The cage of oppression is not about gender. The cage is about terror. The terrors of war and the terrors of life. When men begin to see women as people and not as gods who gave them birth, the terror will subside. When more men become involved in raising children so that young boys don't grow up to become men who get caught up in trying to please mommy for their self worth the rest of their life, the terror will subside. When wars become obsolete and our culture stops training disposable people, the terror will subside. And, when all the terror subsides, the oppression may begin to heal. Until then, asking a man to un-cage (or not oppress) what he is scared to death of, is just one more attempt to ask a man to put his fears on hold again and repress him even further. I consider this to be unjust and inhumane to ask of any person, male or female.

end.

I see that choosing to relate to women "one on one" instead of as a concept (the concept of WOMEN), I reduce the expulsion inhibitor of: The concept of WOMEN.

Having a healthy sense of detachment is the working foundation for an intimate relationship.
We heal in relationship with ourselves and with others.

By choosing to detach from the concept of WOMEN, I am able to create a sense of safety for myself based on the person and not a concept. I reduce the expulsion inhibitor by choosing to change the perception I have of the listener.
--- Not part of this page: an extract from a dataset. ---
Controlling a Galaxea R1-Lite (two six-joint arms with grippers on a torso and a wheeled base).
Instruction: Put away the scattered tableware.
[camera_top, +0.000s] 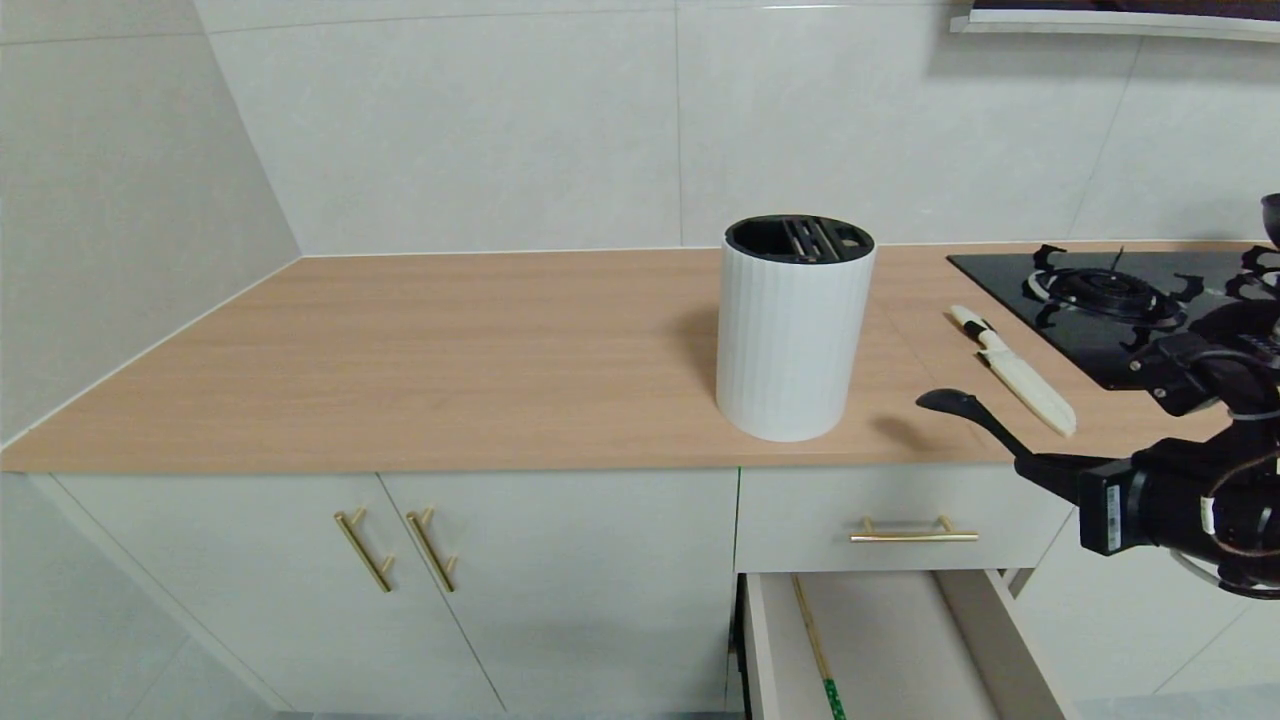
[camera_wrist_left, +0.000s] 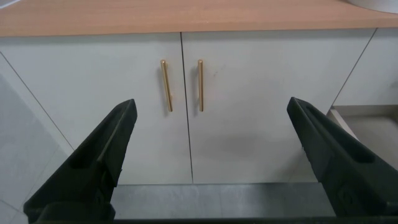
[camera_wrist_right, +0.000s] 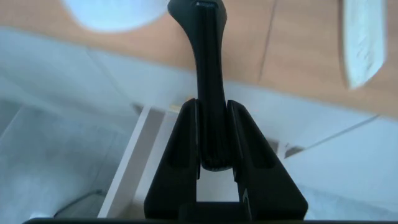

Whether it is a man or a women, when I find myself needing to lie to cover up fear (repress myself), it's a good cue that I don't feel safe at the moment and need to decide if I want to change listeners, the listening environment, or the concept I have of the listener. In this way, I reduce the expulsion inhibitors in my safe listening environments. Expulsion inhibitors will use destructive control behaviors (choose to see Control Behaviors that Hurt) during expulsion. If it feels like the listener is reacting (using a destructive control behavior) to what I'm expelling, instead of listening and allowing me to expel, they are addicted to me in the conversation and have become an expulsion inhibitor. I can choose to be without expulsion inhibitors in my safe listening environments.